EXERCISE BRIEF
For each line of the listing that includes the word "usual", show the whole line.

==============================

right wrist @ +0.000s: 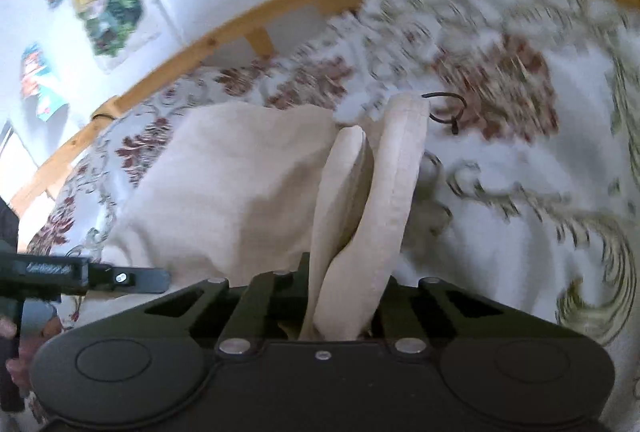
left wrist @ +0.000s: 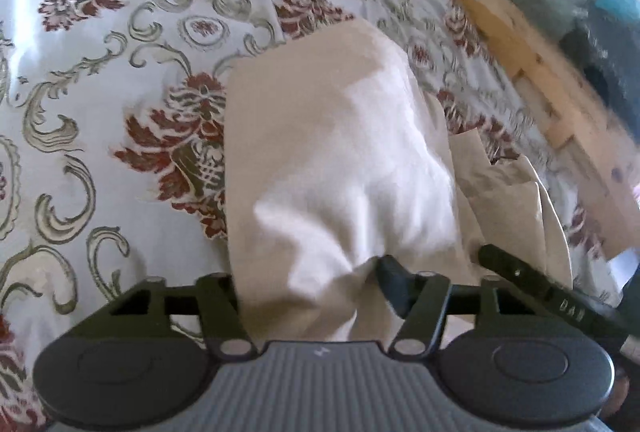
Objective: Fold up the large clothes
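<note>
Where the cream garment [left wrist: 340,160] drapes across the floral bedspread [left wrist: 100,52], its near end bunches up between the fingers of the left gripper [left wrist: 308,284]. Cloth fills the gap and hides the left finger; the right finger [left wrist: 394,278] shows at the fabric's edge. Jaws stand partly apart; cannot tell whether the pads press the cloth.

Right wrist view: right gripper [right wrist: 340,296] closed tight on a thick folded hem of the same garment [right wrist: 240,172], two rolled edges rising straight out from between the fingers. Rest of the cloth spreads to the left over the bedspread [right wrist: 520,192].

Seen only from the right: a thin black cord loop [right wrist: 446,108] just beyond the hem's far tip, coloured pictures [right wrist: 108,0] on the white wall, and the other tool's finger at the left edge. Seen only from the left: a flat collar-like flap [left wrist: 500,192] to the garment's right. Wooden bed frame [left wrist: 520,44] shows in both; right view heavily blurred.
</note>
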Demonstrator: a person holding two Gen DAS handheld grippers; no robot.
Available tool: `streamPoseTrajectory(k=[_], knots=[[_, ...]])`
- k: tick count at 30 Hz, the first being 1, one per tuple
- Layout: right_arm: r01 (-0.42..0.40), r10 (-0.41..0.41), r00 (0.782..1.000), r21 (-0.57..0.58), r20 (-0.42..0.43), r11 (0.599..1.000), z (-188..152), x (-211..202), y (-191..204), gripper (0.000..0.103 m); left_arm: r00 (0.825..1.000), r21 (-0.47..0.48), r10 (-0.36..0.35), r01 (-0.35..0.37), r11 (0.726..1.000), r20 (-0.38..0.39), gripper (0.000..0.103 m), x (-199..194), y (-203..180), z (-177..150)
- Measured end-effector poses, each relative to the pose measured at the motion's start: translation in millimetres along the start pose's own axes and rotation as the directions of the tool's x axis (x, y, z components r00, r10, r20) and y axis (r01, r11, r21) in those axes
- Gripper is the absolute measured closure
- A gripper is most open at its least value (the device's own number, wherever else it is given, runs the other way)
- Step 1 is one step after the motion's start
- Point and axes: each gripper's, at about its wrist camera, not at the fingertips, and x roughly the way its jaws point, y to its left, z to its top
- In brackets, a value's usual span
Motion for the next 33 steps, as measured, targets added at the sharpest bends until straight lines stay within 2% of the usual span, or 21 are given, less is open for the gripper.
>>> streamPoseTrajectory(k=[2,5,8,10,12,13,15,17,18,19,21,24,27,29,33], knots=[[0.005,-0.001,0.999,-0.081,0.045,0.997,7,-4,17,0.095,1.0,0.005,0.0,0.0,1.0,0.019,0.042,-8,0,7],[-0.01,0.02,0.994,-0.099,0.104,0.995,27,1,30,0.095,0.996,-0.003,0.014,-0.014,1.0,0.082,0.042,-21,7,29],[-0.024,0.031,0.993,-0.06,0.117,0.998,51,30,33,0.095,0.993,-0.028,0.065,-0.062,0.998,0.102,0.039,-19,20,56],[-0.03,0.032,0.996,-0.019,0.082,0.999,61,58,31,0.094,0.987,-0.006,0.114,-0.114,0.993,0.113,0.035,-6,32,67],[0.002,-0.002,1.0,0.011,0.024,1.0,63,88,28,0.087,0.983,-0.051,0.172,-0.169,0.984,0.064,0.032,17,51,70],[0.025,-0.025,1.0,0.013,-0.001,1.0,60,100,27,0.083,0.983,-0.076,0.176,-0.172,0.982,0.046,0.025,23,59,68],[0.095,-0.095,0.995,0.002,-0.031,0.995,52,110,26,0.061,0.983,-0.141,0.155,-0.14,0.98,0.102,0.021,17,66,55],[0.108,-0.108,0.994,0.007,-0.02,0.994,46,99,19,0.046,0.968,-0.121,0.178,-0.158,0.98,0.175,0.006,1,60,44],[0.111,-0.111,0.994,0.005,-0.009,0.994,42,91,19,0.041,0.957,-0.093,0.195,-0.179,0.979,0.214,0.006,-8,54,38],[0.129,-0.129,0.992,-0.007,0.004,0.992,39,82,19,0.038,0.941,-0.057,0.222,-0.215,0.975,0.257,0.006,-19,45,30],[0.16,-0.158,0.986,-0.041,0.045,0.986,31,57,22,0.023,0.902,0.017,0.278,-0.3,0.954,0.33,0.0,-41,23,11],[0.168,-0.158,0.98,-0.077,0.121,0.983,18,11,35,0.011,0.846,0.098,0.325,-0.399,0.912,0.423,0.001,-77,-11,-22],[0.156,-0.138,0.971,-0.084,0.193,0.984,12,-35,55,0.001,0.824,0.104,0.335,-0.424,0.9,0.457,0.001,-113,-38,-46],[0.137,-0.115,0.968,-0.086,0.221,0.987,6,-64,67,0.001,0.816,0.093,0.343,-0.43,0.898,0.464,0.001,-132,-47,-60],[0.134,-0.102,0.96,-0.107,0.261,0.985,-12,-108,92,0.001,0.823,0.103,0.329,-0.419,0.902,0.463,0.001,-158,-47,-92]])
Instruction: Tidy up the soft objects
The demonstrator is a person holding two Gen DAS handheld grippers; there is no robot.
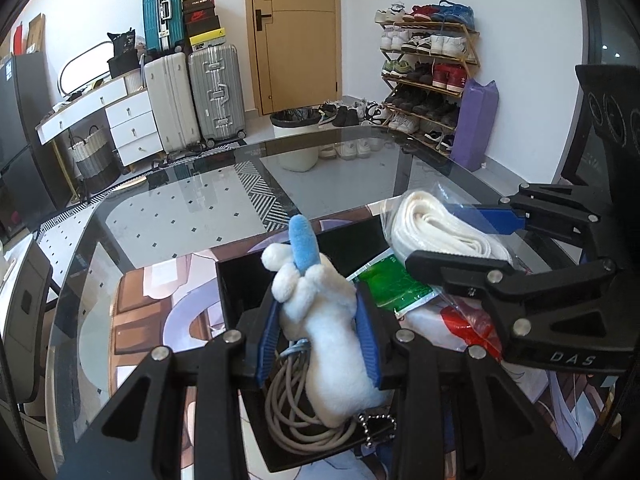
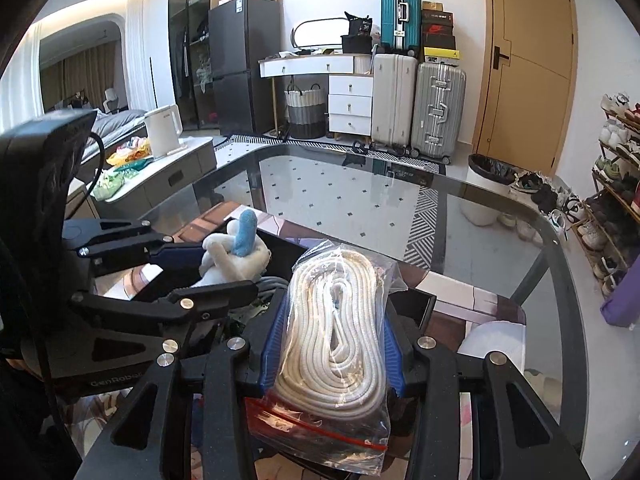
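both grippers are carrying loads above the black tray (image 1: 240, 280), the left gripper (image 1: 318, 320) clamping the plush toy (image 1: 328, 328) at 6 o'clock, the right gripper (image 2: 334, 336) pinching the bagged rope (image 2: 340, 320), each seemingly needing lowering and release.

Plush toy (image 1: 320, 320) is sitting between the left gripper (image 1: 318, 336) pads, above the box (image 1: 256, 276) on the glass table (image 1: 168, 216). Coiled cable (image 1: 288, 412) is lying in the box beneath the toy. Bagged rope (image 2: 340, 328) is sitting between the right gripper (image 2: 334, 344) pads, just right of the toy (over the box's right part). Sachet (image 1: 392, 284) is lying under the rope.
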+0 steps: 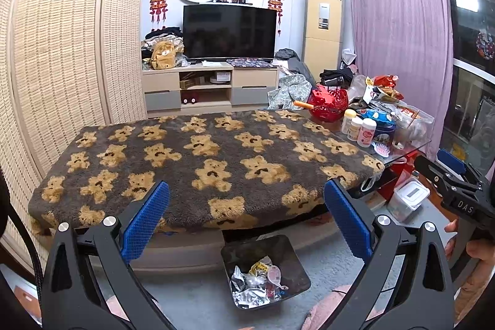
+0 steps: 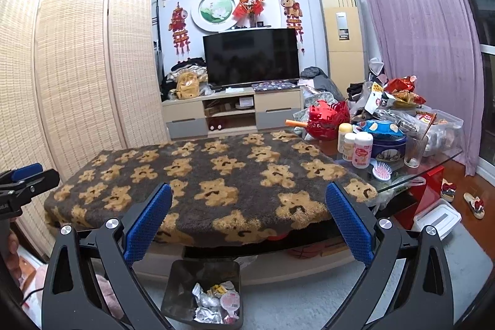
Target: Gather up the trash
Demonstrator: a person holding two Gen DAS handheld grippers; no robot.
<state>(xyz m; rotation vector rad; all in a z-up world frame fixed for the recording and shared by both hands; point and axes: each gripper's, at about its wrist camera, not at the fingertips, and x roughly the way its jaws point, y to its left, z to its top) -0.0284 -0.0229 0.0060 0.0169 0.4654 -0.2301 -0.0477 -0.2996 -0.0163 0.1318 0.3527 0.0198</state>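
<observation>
A dark square trash bin (image 1: 290, 255) stands on the floor in front of the table, holding crumpled silver and white wrappers (image 1: 260, 283). It also shows in the right wrist view (image 2: 182, 286), with the wrappers (image 2: 216, 303) inside. My left gripper (image 1: 246, 206) is open and empty, held above the bin and the table's near edge. My right gripper (image 2: 249, 211) is open and empty at about the same height. Each gripper shows at the edge of the other's view, the right gripper (image 1: 454, 184) and the left gripper (image 2: 24, 181). A teddy-bear blanket (image 1: 201, 156) covers the table top.
The table's right end holds clutter: a red basket (image 1: 329, 102), white bottles (image 1: 360, 127), a blue tin (image 2: 388, 144), snack bags (image 2: 402, 92), a glass (image 2: 416, 149), a pink hairbrush (image 2: 382, 170). A plastic box (image 1: 408, 197) sits on the floor at right. A folding screen (image 2: 77, 76) stands at left.
</observation>
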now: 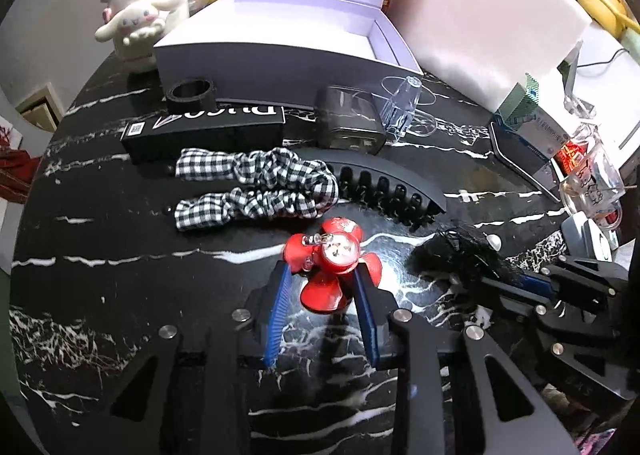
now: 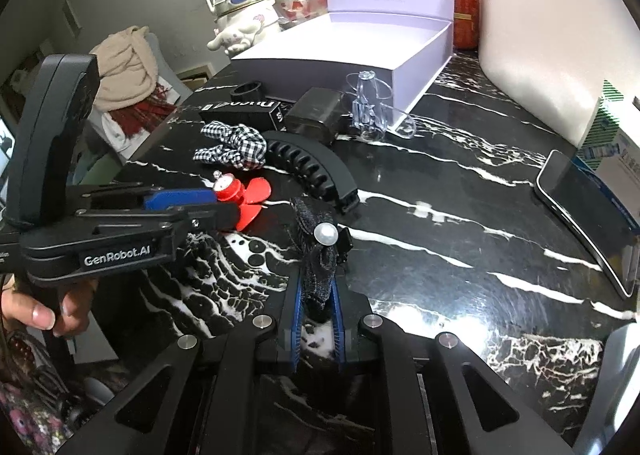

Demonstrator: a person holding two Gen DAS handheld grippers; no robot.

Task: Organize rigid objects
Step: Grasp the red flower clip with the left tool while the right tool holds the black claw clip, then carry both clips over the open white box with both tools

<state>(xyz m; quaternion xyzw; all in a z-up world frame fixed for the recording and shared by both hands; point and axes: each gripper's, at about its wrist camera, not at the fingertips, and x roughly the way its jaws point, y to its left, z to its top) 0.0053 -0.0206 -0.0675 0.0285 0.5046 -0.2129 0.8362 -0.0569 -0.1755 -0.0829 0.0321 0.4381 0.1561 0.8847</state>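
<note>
Pinching a red flower clip [image 1: 334, 267] between its blue pads, the left hand-held gripper [image 1: 324, 275] holds it low over the black marbled counter [image 1: 120, 255]; whether the clip's petals touch the counter cannot be told. The right hand-held gripper [image 2: 318, 287] is pressed onto a dark fabric bow [image 2: 320, 259] with a pearl bead, whose lower part is hidden between the fingers. Beyond lie a checked scrunchie [image 1: 256, 183], partly covering one end of a black claw clip [image 1: 388, 183], then a black box [image 1: 204, 131] and a smoky case [image 1: 350, 121]. A clear clip [image 1: 402, 107] is hard to make out against the open white box [image 1: 280, 43]. A phone [image 2: 592, 211] is cut off at the right edge. Fingers [image 2: 40, 311] grip the left handle.
</note>
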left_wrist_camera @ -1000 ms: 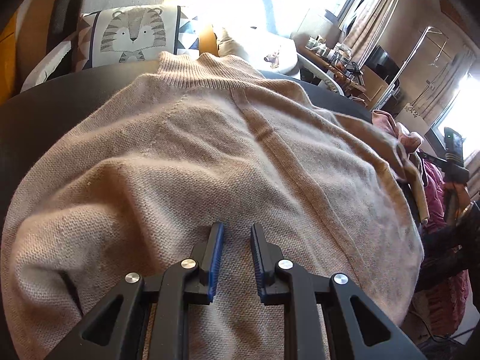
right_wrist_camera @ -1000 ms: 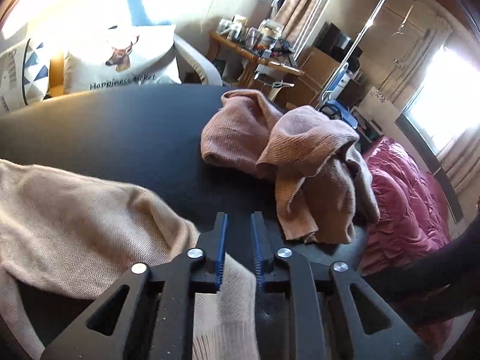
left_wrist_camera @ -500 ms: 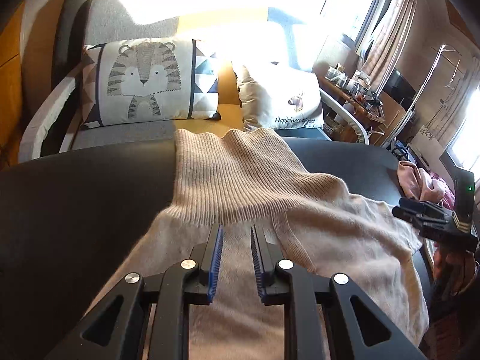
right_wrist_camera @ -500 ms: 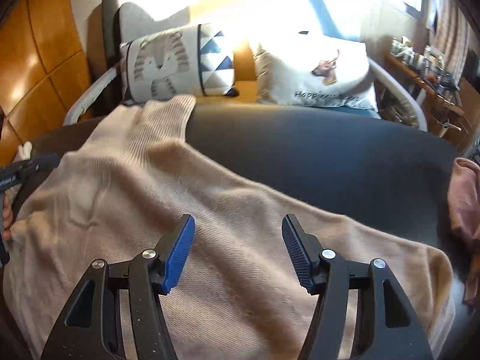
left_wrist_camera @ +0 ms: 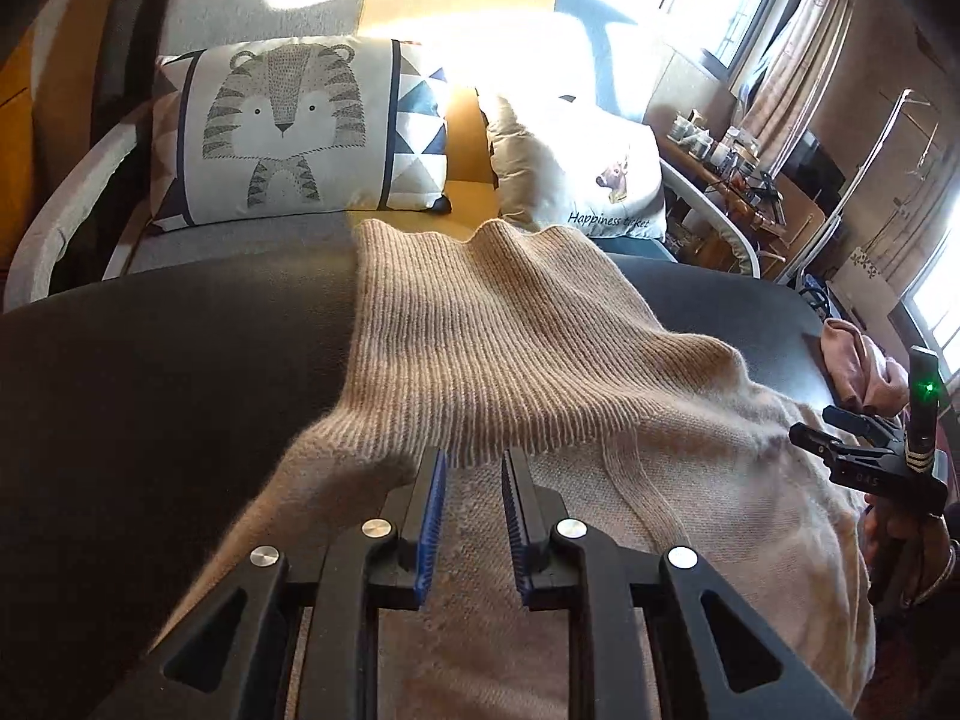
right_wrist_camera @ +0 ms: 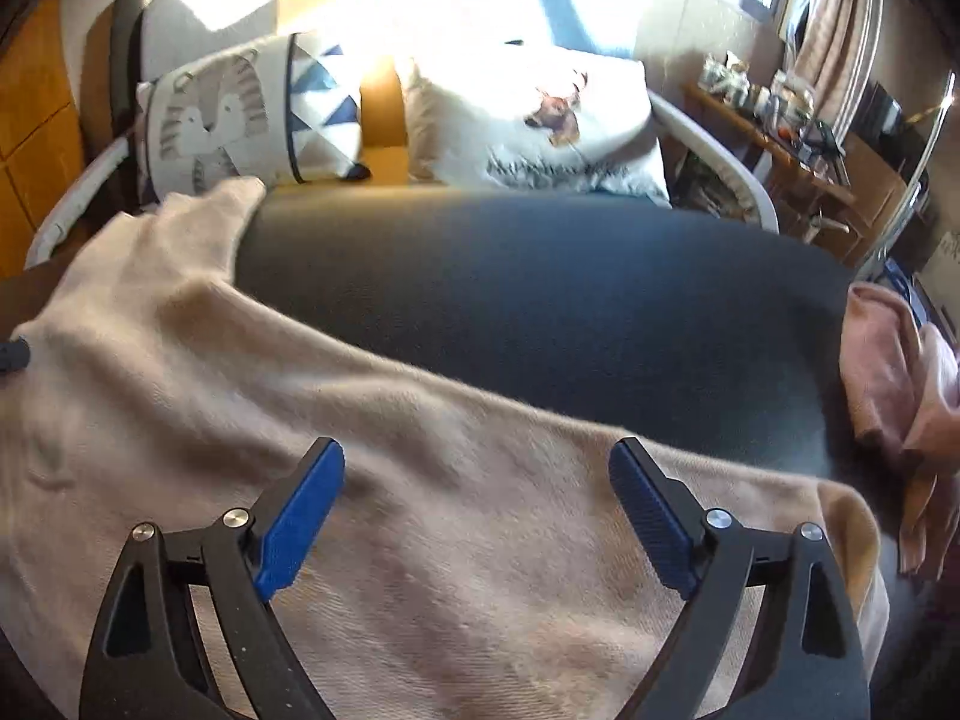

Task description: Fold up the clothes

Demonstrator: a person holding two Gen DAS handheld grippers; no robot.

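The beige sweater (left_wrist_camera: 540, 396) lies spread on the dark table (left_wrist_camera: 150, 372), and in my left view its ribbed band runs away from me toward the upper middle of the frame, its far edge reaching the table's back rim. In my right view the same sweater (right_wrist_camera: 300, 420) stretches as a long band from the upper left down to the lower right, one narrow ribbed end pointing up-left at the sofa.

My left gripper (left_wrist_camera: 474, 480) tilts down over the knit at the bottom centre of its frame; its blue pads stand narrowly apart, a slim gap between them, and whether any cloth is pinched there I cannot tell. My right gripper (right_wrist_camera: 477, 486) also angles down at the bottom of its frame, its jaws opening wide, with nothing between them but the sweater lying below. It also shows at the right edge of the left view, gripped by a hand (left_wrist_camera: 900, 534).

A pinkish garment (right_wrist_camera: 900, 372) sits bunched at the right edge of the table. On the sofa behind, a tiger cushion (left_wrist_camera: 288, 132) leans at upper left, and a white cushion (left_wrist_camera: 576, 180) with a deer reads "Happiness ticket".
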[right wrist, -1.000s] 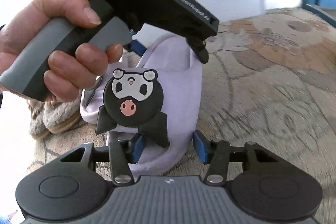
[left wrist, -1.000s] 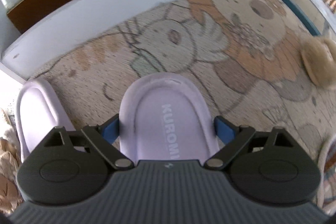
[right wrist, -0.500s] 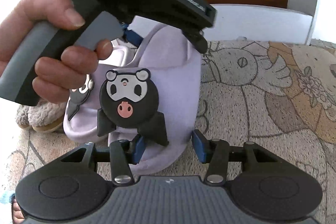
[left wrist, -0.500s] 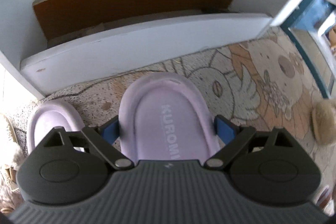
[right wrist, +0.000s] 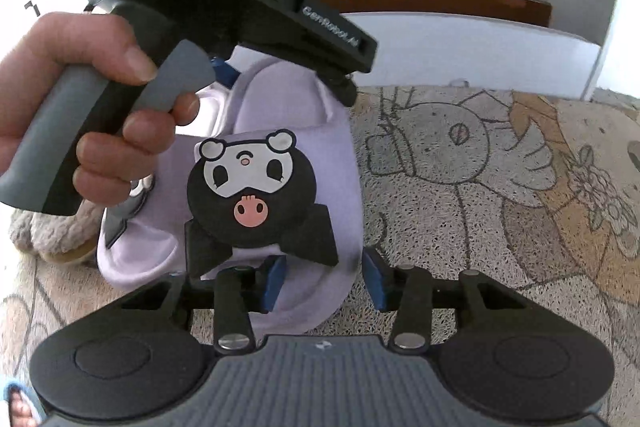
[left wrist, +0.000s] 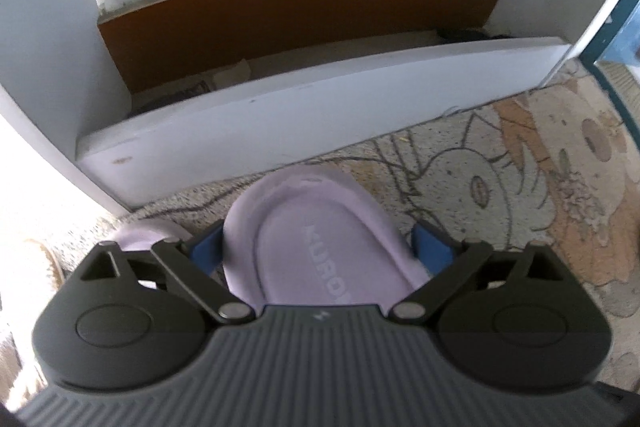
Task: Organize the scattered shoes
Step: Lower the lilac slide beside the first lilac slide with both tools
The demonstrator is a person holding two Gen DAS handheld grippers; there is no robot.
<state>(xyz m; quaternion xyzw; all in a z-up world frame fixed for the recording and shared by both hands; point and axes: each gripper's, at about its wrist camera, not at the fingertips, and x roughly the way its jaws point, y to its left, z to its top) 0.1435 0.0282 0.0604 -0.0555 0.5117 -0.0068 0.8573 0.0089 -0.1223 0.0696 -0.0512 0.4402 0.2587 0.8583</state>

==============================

ANSWER
- In brackets, a value's usual span
Motion for the next 33 steps, as measured, targets added at the sharpest bends until straight lines stay within 2% of the usual span, or 21 are given, less is open for the gripper.

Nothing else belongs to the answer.